Greg Dalton: Britt, let’s bring you in there on uncertainty. What I heard David say is in some ways uncertainty can be worse than a known bad future.

Britt Wray: I find that fascinating and it makes sense because it gives us an element of control which our minds crave so deeply, right. We have to do all kinds of mental gymnastics to be able to feel comfortable in any amount of uncertainty. And there are tools that we can apply to help ourselves deal with that to help our nervous systems relax with that awareness of our vulnerability. But it takes work and it's not automatic to a lot of us. It's kind of anti-intuitive. So, yeah, being able to grip on to the handlebars of models that at least outline what we can expect because knowledge is power and therefore we can resource ourselves, make some plans get together with our people and figure out what that scary feature is it’s coming at us and how we’re gonna build up some resilience and preparation for it, you know, that is helpful. At the same time, for me, I find that there is a huge analysis of possibility, that comes with uncertainty because it opens up space for potential for emergence.
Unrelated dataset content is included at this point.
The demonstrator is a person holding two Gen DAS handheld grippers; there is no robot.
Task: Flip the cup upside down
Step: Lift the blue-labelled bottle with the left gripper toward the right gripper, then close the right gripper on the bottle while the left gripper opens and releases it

And I think that humans are, as David is saying, very terrible at predicting the future. Even sometimes with the best tools and measurements and technologies, right. And, I mean, I don’t know about you but I can certainly think back to tons of times in my life when I’ve said something about the future that was just so wrong. And in that sense, it's freeing to understand that many things will come that are currently inconceivable to us which of course includes a panoply of grim details that we'd rather not be part of our reality, but can also include much more regenerative and positive aspects of being human at this time as well. So, I look at the survival of many communities that have been marginalized and oppressed, often intergenerationally when the future looked incredibly grim, right? But there are practices of continuance and pulling together to have that kind of robust form of hope to improve the conditions for one's own well-being. Whether we’re talking about, you know, a variety of indigenous communities or the Black community in the US and other countries and what has happened in terms of fighting for rights and cultivating joy in its difficulty in producing better outcomes. And I think that that applies to all of us in the climate crisis too, which is where that kind of uncertainty and not giving up just because we don't know exactly what the future looks like is really a powerful place to draw the kind of strength that we need from.

Greg Dalton: And some of that anxiety we’ve talked about alarmism. And David, your book clearly rang an alarm and generated a lot of attention. Your initial article in 2017 created a lot of debate about is it too dark, you know, will that depress people and paralyze them. You said also that we in some ways overreacted to COVID. So, how do you see alarmism now compared when 4, 5 years ago?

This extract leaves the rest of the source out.